Novel insights into mouse models of ectopic proplatelet release

Mature bone marrow (BM) megakaryocytes (MKs) produce platelets by extending proplatelets into sinusoidal blood vessels. Defects in this process can lead to thrombocytopenia and increased risk of bleeding. Mice lacking the actin-regulatory 2/3 complex (Arp2/3), or adhesion and degranulation-promoting adapter protein (ADAP) display thrombocytopenia and ectopic release of (pro)platelet-like particles into the BM compartment, pointing to an important axis of actin-mediated directional proplatelet formation. The mechanism underlying ectopic release in these mice is still not completely understood. However, we hypothesized that similar functional defects account for this observation. We analyzed WASp-, ADAP-, PFN1-, and ARPC2-knockout mice to determine the role of actin reorganization and integrin activation in directional proplatelet formation. ADAP-, ARPC2-, and PFN1-deficient MKs displayed reduced adhesion to collagen, defective F-actin organization, and diminished beta 1-integrin activation.
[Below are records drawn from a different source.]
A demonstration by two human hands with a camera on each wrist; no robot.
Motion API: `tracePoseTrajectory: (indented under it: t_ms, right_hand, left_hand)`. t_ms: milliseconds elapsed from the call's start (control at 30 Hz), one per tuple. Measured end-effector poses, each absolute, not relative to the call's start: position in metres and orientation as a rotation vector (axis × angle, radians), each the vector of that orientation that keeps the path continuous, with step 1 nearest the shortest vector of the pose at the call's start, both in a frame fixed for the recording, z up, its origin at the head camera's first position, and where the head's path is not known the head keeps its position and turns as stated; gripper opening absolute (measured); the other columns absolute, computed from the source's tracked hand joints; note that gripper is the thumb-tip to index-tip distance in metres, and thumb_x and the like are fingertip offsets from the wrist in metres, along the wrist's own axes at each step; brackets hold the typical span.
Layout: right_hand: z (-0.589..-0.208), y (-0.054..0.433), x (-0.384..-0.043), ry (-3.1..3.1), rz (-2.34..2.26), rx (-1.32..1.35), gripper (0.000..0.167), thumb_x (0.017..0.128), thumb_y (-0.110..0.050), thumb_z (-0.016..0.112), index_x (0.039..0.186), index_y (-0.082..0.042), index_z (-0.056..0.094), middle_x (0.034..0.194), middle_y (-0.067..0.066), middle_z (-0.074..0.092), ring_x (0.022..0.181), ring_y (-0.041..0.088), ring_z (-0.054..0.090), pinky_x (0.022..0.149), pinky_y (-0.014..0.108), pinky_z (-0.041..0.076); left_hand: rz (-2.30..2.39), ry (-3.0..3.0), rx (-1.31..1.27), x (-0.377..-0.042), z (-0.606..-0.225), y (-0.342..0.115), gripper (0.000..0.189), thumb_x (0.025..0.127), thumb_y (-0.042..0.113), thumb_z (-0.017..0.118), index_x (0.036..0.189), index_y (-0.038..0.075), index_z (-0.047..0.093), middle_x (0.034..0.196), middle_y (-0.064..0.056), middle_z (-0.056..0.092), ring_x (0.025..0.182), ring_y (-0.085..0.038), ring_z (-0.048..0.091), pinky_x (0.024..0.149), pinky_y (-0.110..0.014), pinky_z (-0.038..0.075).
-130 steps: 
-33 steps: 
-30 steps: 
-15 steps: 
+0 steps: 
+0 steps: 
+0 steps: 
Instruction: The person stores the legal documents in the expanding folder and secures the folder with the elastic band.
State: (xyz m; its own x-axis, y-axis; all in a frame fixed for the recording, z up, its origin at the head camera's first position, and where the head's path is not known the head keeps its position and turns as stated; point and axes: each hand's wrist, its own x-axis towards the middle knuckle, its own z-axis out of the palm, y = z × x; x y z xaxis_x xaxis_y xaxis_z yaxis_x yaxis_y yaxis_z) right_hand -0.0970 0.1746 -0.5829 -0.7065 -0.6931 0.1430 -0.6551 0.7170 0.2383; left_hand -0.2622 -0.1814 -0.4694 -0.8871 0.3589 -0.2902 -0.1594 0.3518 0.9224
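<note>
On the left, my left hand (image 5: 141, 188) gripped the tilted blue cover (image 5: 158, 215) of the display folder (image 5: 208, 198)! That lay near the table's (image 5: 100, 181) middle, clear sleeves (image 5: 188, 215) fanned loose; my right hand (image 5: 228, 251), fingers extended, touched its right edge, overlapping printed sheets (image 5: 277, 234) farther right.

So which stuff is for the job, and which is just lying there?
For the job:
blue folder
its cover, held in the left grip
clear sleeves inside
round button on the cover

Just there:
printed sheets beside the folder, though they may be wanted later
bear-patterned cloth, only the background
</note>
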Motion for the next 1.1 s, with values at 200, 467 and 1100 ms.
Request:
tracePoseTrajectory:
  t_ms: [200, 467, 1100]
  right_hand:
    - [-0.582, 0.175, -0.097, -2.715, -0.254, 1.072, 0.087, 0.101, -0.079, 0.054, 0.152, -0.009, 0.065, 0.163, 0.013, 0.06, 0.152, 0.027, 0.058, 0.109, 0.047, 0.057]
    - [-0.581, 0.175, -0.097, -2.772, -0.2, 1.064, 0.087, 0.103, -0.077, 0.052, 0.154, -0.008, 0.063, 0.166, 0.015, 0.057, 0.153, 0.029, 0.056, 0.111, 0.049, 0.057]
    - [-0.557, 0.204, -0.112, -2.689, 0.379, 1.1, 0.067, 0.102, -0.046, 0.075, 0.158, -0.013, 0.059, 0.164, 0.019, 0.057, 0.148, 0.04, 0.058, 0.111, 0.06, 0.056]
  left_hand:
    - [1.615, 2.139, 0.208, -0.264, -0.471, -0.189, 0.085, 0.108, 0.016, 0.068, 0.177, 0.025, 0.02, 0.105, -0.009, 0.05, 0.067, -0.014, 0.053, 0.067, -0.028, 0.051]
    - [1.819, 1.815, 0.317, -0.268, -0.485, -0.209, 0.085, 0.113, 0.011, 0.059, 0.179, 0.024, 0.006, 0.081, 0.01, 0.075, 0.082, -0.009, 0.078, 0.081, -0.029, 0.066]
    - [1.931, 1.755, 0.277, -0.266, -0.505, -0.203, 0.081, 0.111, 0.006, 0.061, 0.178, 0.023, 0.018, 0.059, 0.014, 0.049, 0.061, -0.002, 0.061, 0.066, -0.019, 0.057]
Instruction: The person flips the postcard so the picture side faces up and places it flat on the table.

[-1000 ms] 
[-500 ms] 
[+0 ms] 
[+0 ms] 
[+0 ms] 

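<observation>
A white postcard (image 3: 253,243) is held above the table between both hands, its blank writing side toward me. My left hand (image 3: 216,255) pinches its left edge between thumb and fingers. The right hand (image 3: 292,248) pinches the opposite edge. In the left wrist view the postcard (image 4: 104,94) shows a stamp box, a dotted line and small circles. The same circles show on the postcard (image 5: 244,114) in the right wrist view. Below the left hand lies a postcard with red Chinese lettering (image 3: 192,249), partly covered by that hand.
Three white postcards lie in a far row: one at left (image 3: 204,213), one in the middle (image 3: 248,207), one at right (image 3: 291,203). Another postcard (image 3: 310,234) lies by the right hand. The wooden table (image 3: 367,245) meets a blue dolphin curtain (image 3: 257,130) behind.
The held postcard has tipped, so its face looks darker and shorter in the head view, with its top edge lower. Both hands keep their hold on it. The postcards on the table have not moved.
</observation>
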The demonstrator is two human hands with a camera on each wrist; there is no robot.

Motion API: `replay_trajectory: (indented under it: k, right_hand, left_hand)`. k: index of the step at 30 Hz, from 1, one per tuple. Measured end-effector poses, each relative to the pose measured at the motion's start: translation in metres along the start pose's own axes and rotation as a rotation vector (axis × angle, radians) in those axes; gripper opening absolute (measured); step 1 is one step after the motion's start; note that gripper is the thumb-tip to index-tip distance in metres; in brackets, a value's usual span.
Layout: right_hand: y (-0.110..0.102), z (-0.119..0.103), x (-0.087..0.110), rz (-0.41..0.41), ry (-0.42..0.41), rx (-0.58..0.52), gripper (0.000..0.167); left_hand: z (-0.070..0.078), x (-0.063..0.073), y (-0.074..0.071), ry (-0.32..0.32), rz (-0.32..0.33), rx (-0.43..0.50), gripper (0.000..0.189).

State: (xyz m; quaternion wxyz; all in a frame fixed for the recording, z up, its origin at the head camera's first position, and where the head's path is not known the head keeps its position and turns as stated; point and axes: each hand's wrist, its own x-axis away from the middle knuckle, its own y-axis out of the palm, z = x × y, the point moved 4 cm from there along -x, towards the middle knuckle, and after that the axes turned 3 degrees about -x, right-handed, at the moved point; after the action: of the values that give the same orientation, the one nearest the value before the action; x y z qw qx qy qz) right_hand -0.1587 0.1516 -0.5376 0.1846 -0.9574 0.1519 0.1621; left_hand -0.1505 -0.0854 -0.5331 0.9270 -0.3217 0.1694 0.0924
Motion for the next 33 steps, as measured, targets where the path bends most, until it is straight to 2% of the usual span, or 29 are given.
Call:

WASp-deficient MKs showed the strongest reduction in the adhesion assay of collagen and altered F-actin organization with reduced podosome formation. Our results indicate that ADAP, PFN1, WASp, and ARP2/ 3 are part of the same pathway that regulates polarization processes in MKs and directional proplatelet formation into BM sinusoids.

Automated summary

Mature bone marrow megakaryocytes produce platelets through a mechanism involving actin regulation and integrin activation. Defects in this process can lead to thrombocytopenia and ectopic release of platelet-like particles. This study identifies several proteins that are part of the same pathway regulating directional proplatelet formation, providing insights into the underlying mechanisms and potential therapeutic targets.